## Exercise
Your answer must be the full listing, word for word, with no images in it.

## Dataset content

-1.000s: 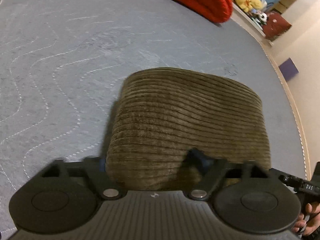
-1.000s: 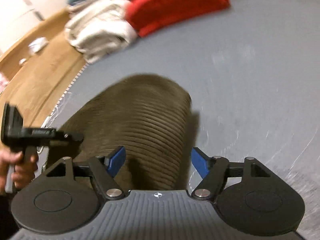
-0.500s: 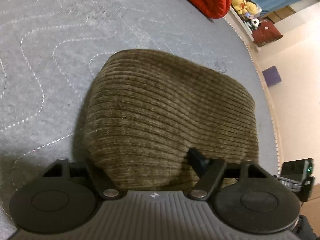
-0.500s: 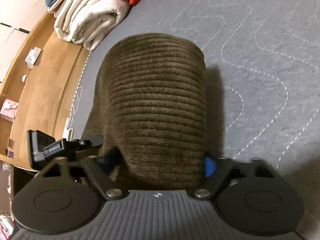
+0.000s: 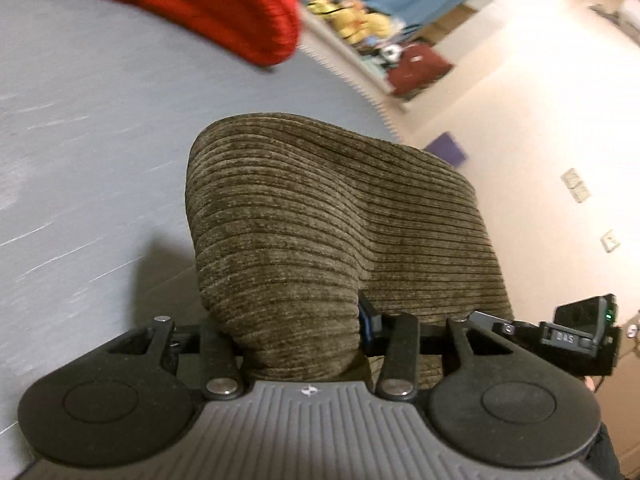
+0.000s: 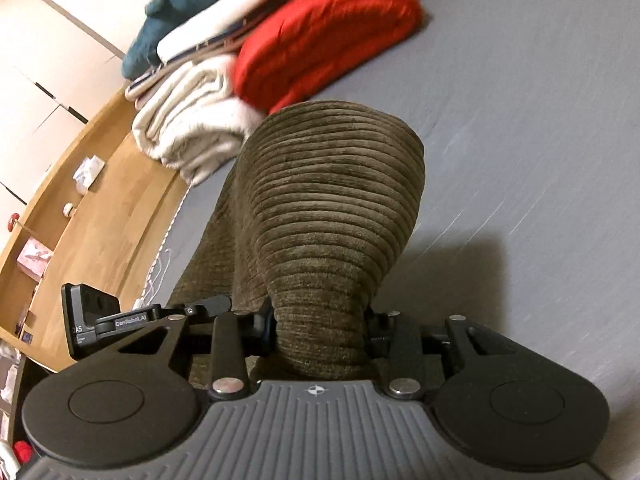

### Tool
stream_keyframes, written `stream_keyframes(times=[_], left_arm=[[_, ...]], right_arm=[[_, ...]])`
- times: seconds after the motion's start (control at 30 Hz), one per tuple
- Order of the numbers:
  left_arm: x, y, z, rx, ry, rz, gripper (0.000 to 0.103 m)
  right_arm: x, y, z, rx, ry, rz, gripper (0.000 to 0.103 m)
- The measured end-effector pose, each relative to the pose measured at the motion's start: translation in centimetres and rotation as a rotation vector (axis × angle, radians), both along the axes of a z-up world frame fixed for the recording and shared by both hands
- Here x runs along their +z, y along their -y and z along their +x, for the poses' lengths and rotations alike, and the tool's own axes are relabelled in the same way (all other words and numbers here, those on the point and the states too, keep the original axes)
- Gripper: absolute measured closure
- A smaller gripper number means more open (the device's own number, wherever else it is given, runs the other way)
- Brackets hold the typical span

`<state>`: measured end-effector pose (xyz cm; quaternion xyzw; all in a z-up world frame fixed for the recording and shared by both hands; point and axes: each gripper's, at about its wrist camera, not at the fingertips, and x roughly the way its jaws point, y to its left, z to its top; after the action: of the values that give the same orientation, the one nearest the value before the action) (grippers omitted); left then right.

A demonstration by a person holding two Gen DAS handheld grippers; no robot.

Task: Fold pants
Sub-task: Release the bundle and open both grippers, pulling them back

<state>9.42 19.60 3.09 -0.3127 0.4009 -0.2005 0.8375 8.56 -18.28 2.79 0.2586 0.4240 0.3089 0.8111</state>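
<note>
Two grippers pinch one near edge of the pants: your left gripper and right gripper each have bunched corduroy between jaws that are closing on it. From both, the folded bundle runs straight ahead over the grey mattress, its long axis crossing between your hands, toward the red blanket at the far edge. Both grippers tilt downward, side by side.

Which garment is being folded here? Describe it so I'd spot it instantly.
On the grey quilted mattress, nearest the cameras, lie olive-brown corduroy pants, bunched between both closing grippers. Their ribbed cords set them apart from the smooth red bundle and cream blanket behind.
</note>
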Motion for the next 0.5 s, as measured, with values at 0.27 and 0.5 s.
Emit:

## Answer space
-1.000s: 
-1.000s: 
-0.500s: 
-0.500s: 
+0.000s: 
+0.000s: 

### Tool
stream_keyframes, written `stream_keyframes(times=[_], left_arm=[[_, ...]], right_arm=[[_, ...]])`
- times: seconds after the motion's start (control at 30 Hz), one per tuple
- Order of the numbers:
  left_arm: x, y, z, rx, ry, rz, gripper (0.000 to 0.103 m)
  right_arm: x, y, z, rx, ry, rz, gripper (0.000 to 0.103 m)
- The measured end-effector pose, each relative to the pose measured at the motion's start: translation in centimetres and rotation as a rotation vector (axis × angle, radians), both along the axes of a z-up world frame fixed for the recording and shared by both hands
- Here x runs along their +z, y along their -y and z along their +x, for the poses' lengths and rotations alike, and the tool's own axes are relabelled in the same way (all other words and numbers here, those on the point and the states too, keep the original axes)
- Gripper: absolute measured closure
- A smaller gripper number means more open (the device's own number, wherever else it is given, runs the other way)
- Brackets hold the typical span

`<state>`: measured end-effector pose (xyz cm; quaternion xyzw; all in a z-up world frame fixed for the recording and shared by both hands; point and axes: each gripper's, at about its wrist camera, not at the fingertips, and x roughly the way its jaws point, y to its left, z to its top; after the action: of the values that give the same orientation, the one nearest the value before the action) (grippers omitted); left then right.

A demonstration by a person holding two Gen DAS handheld grippers; no robot.

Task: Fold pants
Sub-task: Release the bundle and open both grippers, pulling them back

<state>9.42 19.60 3.09 -0.3127 0.4009 -0.2005 0.8375 8.56 -18.28 2.79 0.2586 0.4240 0.3089 0.8111</state>
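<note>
Two grippers pinch one near edge of the pants: your left gripper and right gripper each have bunched corduroy between jaws that are closing on it. From both, the folded bundle runs straight ahead over the grey mattress, its long axis crossing between your hands, toward the red blanket at the far edge. Both grippers tilt downward, side by side.

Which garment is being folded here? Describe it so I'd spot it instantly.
On the grey quilted mattress, nearest the cameras, lie olive-brown corduroy pants, bunched between both closing grippers. Their ribbed cords set them apart from the smooth red bundle and cream blanket behind.
</note>
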Motion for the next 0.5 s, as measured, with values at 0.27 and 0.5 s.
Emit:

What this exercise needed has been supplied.